Saint-Valentin : et si on troquait les roses contre des fleurs de saison ?

  • Les amoureux des roses pourront opter pour des camélias, qui fleurissent du début de l'automne au printemps et dont l'apparence s'avère similaire à la fleur star de la Saint-Valentin.
    Les amoureux des roses pourront opter pour des camélias, qui fleurissent du début de l'automne au printemps et dont l'apparence s'avère similaire à la fleur star de la Saint-Valentin. Vronja_Photon / IStock.com / Vronja_Photon / IStock.com
Publié le / Mis à jour le S'abonner

(Relaxnews) - La rose rouge, star de la fête des amoureux, pousse en été dans l'Hexagone. L'acheter pour la Saint-Valentin nécessite donc de la faire venir de loin, générant au passage une empreinte carbone considérable et néfaste pour l'environnement. Et si les amoureux adeptes des fleurs optaient plutôt pour des mimosas ou des camélias ? 

Chocolat, vêtements, parfum, bijoux... La liste de cadeaux à offrir à sa moitié pour la fête des amoureux est quasi infinie. Mais la tradition reste bien sûr d'offrir des fleurs. En particulier des roses rouges, couleur associée à l'amour et à la passion. Sur les 600 millions de roses vendues en France chaque année, un pic culmine chaque année à l'approche du 14 février. Mais considéré sous l'angle environnemental, ce cadeau perd de son éclat. Pour commencer, les roses rouges en hiver n'existent pas chez nous, puisqu'elles poussent en été. 

En France, 85% des fleurs coupées proposées à la vente arrivent de l'étranger. Quand elles ne sont pas expédiées depuis les Pays-Bas -premier exportateur et importateur mondial de fleurs- les roses rouges proviennent de pays d'Afrique et d'Amérique latine (Ethiopie, Kenya, Colombie, Equateur...). Derrière le simple achat d'un bouquet, se cachent donc une empreinte carbone conséquente et des conditions de travail souvent déplorables pour les employés horticoles de ces régions du monde. 

A cela, s'ajoute l'usage massif de pesticides. En 2017, une étude réalisée par 60 millions de consommateurs révélait la présence de 49 substances chimiques dans des bouquets de roses vendus en France (fongicides, insecticides, engrais, etc.), dont plusieurs interdits dans l'Hexagone, comme le dodémorphe (fongicide). 

Camélias, jacinthes, mimosa...

Une solution simple existe pourtant pour ceux et celles qui souhaitent offrir des fleurs à leur moitié : acheter des produits de saison, comme on le fait pour les fruits et légumes. Mimosa, jacinthe, hellébore... de nombreuses fleurs d'hiver permettent de composer des jolis bouquets, tout achetant local et en privilégiant le circuit-court. 

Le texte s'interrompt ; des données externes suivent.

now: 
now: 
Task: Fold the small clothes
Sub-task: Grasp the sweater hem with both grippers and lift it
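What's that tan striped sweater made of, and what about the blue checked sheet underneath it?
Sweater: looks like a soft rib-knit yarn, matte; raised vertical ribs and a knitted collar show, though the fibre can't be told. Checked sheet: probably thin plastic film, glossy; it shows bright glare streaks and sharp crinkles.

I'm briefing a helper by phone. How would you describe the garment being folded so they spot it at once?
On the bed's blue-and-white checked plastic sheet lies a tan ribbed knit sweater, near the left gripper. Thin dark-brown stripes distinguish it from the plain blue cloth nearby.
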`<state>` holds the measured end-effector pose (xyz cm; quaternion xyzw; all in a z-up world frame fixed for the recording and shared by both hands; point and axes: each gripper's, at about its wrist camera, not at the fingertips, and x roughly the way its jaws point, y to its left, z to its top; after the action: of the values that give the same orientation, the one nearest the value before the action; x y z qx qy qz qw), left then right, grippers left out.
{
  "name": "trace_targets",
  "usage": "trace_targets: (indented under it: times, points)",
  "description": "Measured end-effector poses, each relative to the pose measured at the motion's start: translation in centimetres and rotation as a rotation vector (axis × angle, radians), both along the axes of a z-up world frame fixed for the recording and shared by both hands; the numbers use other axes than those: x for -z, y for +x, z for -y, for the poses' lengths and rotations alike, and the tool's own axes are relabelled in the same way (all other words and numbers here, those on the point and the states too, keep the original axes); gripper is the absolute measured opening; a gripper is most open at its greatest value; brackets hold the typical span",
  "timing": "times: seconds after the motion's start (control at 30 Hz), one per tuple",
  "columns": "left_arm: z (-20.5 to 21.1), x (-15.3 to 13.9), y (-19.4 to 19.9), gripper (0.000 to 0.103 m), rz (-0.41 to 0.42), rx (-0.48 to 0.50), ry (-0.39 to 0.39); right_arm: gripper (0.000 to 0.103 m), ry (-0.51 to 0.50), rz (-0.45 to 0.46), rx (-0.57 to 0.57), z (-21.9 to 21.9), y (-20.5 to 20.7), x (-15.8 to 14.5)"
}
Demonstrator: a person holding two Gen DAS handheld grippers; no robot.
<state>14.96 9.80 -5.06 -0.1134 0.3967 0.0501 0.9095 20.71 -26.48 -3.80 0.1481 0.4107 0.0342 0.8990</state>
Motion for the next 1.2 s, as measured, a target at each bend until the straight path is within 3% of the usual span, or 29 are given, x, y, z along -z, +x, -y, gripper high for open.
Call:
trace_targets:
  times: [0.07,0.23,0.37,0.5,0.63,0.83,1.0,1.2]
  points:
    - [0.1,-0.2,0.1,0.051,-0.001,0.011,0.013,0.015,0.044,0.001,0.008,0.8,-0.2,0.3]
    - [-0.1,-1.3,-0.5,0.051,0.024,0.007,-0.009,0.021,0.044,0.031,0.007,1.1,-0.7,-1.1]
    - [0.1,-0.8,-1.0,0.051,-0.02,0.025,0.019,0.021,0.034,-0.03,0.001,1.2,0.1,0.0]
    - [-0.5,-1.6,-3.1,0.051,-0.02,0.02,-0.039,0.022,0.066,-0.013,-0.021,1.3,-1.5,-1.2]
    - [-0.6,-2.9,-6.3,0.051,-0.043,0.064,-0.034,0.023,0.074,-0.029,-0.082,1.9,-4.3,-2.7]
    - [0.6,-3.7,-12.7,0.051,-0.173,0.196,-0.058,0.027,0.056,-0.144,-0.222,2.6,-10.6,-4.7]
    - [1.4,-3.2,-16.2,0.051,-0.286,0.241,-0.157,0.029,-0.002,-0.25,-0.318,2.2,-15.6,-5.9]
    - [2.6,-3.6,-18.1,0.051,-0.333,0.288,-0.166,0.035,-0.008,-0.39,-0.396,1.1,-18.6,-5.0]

Les amoureux des roses peuvent par exemple opter pour des camélias, qui poussent de septembre à mai, et dont l'apparence s'avère similaire à la fleur star de la Saint-Valentin. 

En France, plusieurs enseignes ou labels proposent des bouquets éco-responsables. C'est notamment le cas de Fleurs d'ici, marque francilienne qui incite les consommateurs à changer leurs habitudes pour la Saint-Valentin avec le slogan : "Pour la Saint-Valentin, offrez des fleurs, pas du CO2 !". 


A Bordeaux, l'enseigne Fleurs de Mars propose une démarche similaire : là aussi, on ne trouve que des fleurs de saison cultivées localement. Et pour limiter l'empreinte écologique, la livraison des commandes se fait à vélo.

Pour connaître l'origine des fleurs commercialisées, les consommateurs peuvent se référer à certains labels tels que Fleurs de France, crée en 2015 sous l'impulsion de l'ancien ministre de l'Agriculture Stéphane Le Foll.